‘Now he has mildly expressed the belief that some slight depopulation might benefit the community.’

  There was a silence. Father Chisholm reflected. ‘At least it is a blessing that Dr Fiske will have large supplies. He is promised three full junkloads from his headquarters in Peking.’

  ‘Ah!’

  Again the silence.

  ‘You are dubious?’

  Mr Chia responded with his gentle smile. ‘It is two thousand li from Peking to Pai-tan. And there are many hungry people on the way. In my unworthy opinion, my most esteemed friend, we must prepare for six months of greatest hardship. These things come to China. But what matter? We may go. China remains.’

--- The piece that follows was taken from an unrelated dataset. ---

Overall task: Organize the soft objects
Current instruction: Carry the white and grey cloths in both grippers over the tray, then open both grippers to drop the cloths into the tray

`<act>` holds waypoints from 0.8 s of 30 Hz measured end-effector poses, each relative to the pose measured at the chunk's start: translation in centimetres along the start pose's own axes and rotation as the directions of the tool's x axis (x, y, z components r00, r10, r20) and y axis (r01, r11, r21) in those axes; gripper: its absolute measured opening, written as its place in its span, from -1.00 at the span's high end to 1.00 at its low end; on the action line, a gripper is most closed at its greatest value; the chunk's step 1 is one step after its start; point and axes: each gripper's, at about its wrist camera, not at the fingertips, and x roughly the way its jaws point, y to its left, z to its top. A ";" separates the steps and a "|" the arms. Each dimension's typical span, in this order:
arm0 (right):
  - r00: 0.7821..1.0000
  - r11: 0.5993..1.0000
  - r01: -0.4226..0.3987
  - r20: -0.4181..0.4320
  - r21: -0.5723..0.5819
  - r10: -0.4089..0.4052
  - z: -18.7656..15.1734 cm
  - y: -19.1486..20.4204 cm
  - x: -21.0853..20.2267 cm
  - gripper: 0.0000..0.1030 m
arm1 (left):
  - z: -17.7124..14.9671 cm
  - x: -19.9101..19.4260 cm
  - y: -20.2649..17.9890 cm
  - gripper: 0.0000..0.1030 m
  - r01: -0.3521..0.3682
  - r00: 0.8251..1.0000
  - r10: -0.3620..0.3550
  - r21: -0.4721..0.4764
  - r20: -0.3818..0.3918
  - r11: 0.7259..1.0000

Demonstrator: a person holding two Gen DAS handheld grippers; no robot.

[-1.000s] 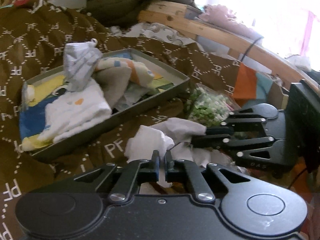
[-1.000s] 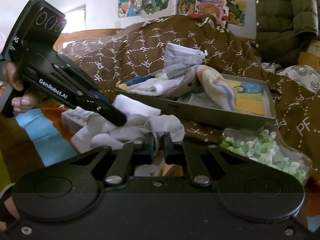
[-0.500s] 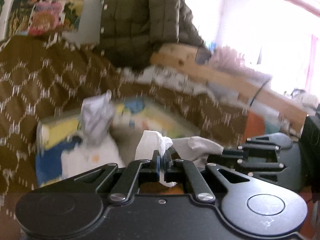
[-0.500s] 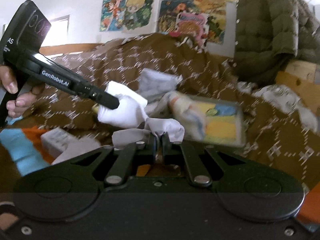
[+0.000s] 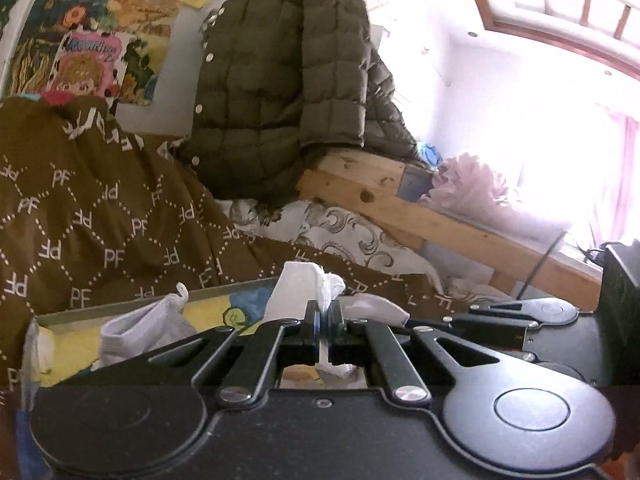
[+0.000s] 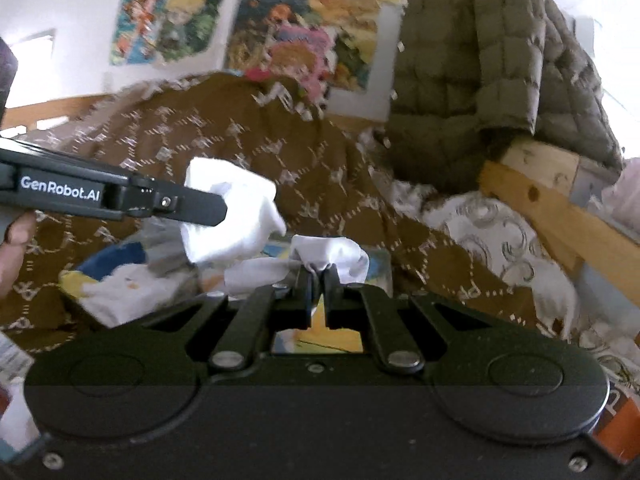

  Next morning Father Chisholm was obliged to turn back the rice line. It cut him to the heart to do so, yet he had to close the doors. He instructed Joseph to paint a notice that cases of utter destitution might leave their names at the lodge. He would investigate them personally.

  Back in his house he set himself to work out a plan for rationing the mission. And the following week he introduced it. As the scheme began to operate the children wondered, then passed through fretfulness into a kind of puzzled dullness. They were lethargic and they asked for more at every meal. The insufficiency of sugar and starchy stuffs seemed to cause them most discomfort. They were losing weight.

  From the Methodist mission came no word of the relief stores. The junks were now nearly three weeks overdue, and Dr Fiske’s anxiety was too significant to be mistaken. His public rice-kitchen had been closed for more than a month. In Pai-tan the people had a sluggish air, a heavy apathy. There was no light upon their faces, no briskness in their movements.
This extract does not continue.